Lo splendore è la bellezza intrinseca della vita, capace di resistere al dolore e alla distruzione. Non è un’illusione ingenua, ma una certezza conquistata con lo sguardo di chi ha attraversato il buio e ha imparato a riconoscere la luce.

L’amore come destino finale

La poesia si chiude con un saluto tenero e intimo: “Ciao faccia bella, gioia più grande.” Dopo le riflessioni universali, la voce poetica ritorna alla dimensione più personale, quasi sussurrata, riportando al centro l’affetto concreto e quotidiano.

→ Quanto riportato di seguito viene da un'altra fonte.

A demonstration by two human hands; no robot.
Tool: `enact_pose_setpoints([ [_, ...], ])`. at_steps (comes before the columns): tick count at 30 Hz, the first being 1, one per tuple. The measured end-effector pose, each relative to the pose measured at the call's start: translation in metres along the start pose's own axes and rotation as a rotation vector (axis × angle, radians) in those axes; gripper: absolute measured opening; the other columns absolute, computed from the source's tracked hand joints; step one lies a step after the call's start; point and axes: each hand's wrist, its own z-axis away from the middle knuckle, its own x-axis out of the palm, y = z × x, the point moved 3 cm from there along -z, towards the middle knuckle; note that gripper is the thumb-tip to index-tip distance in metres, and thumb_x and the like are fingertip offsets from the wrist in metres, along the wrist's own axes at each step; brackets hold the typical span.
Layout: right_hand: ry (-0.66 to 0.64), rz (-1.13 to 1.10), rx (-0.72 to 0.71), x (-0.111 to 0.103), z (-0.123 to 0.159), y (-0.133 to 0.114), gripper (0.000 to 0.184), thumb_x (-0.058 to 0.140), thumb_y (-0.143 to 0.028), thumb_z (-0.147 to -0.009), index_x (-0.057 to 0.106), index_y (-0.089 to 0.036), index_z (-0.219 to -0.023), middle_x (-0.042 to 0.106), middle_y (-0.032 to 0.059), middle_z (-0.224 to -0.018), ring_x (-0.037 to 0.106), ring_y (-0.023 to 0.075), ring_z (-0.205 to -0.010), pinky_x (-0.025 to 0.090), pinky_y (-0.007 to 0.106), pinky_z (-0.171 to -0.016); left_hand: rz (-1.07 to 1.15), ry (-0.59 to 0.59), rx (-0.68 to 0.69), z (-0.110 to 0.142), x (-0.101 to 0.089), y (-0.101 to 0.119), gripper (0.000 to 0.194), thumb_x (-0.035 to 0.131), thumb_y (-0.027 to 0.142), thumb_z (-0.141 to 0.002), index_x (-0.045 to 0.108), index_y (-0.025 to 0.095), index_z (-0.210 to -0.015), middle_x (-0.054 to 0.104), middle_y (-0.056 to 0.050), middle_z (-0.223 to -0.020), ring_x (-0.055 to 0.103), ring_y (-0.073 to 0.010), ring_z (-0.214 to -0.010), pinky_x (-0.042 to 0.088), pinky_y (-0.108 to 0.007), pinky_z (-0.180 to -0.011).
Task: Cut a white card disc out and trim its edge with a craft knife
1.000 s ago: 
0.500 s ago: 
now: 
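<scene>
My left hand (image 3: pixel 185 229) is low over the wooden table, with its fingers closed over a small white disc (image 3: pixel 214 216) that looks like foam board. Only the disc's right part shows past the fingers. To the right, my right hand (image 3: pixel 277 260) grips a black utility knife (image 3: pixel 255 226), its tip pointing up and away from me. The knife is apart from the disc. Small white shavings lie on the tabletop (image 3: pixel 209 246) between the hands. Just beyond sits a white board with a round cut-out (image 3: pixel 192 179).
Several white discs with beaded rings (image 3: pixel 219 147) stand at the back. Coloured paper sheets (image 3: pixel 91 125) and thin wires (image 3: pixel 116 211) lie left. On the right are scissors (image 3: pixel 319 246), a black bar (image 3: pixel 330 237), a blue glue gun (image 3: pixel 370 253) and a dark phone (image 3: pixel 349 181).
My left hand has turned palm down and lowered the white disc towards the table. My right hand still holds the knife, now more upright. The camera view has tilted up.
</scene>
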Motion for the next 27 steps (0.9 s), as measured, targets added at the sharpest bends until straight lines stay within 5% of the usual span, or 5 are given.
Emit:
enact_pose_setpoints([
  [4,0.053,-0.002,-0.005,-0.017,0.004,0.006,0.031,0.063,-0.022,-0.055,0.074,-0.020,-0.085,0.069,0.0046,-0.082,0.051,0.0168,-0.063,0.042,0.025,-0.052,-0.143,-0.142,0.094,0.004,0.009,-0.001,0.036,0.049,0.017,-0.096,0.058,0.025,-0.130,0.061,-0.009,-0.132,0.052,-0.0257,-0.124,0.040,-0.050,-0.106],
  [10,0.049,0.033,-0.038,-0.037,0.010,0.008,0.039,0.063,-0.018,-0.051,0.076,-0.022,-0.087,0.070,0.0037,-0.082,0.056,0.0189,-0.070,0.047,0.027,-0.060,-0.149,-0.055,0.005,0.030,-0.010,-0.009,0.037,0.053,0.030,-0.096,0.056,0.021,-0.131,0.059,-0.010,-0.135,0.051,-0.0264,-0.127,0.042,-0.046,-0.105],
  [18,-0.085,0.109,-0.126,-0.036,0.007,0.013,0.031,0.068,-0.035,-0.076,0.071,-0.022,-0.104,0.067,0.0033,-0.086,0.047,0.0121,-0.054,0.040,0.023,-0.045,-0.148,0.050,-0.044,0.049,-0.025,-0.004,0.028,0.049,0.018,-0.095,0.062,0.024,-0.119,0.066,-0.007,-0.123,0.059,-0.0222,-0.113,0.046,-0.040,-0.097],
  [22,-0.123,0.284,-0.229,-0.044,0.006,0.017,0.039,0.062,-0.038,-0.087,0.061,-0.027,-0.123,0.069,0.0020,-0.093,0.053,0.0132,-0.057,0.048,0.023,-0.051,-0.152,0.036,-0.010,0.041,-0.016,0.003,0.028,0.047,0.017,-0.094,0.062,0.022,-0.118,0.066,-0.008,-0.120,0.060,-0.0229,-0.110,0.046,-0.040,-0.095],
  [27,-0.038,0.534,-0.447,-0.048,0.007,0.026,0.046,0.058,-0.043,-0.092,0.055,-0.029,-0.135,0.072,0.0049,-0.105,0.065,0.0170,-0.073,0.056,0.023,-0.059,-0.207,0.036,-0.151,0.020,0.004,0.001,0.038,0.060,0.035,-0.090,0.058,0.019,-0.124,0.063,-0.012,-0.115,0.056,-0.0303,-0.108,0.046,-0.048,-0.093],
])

Poi arriva la dichiarazione che ha il tono di una preghiera e di un mantra: “L’amore è il tuo destino. Sempre. Nient’altro. Nient’altro. Nient’altro.”
La triplice ripetizione di “Nient’altro” ribadisce con forza assoluta che l’unica via possibile è l’amore: semplice, essenziale, inevitabile.

L’eredità di Bambina mia: scegliere l’amore contro l’ira

Bambina mia non è solo una poesia, è un atto sociale, politico e spirituale insieme. In un’epoca segnata da conflitti, odio e sopraffazione, Mariangela Gualtieri ci ricorda che la poesia non è evasione ma responsabilità: un linguaggio che può farsi cura, che indica un’altra possibilità di esistenza.

L’eredità che la poetessa affida ai figli non è un lascito materiale, ma un compito etico. Imparare a riconoscere lo splendore che resiste sotto le macerie, educarsi alla pietà, praticare l’amore come scelta quotidiana. Non un amore ingenuo o romantico, ma un amore tenace, che ha il coraggio di opporsi all’ira e alla distruzione.

È qui che il testo ci offre la sua verità più radicale: l’unica reazione possibile alla malvagità è l’amore. Non la vendetta, non la rassegnazione, non il cinismo. Solo l’amore, nella sua forma più limpida e ostinata, può spezzare la catena dell’odio e ridare futuro all’umanità.

In questo senso, Bambina mia diventa un manifesto per la nuova umanità: un invito a non lasciarsi paralizzare dal rancore, a coltivare invece quella sensibilità che ci rende ancora vivi e che, nonostante tutto, ci rende ancora capaci di bene.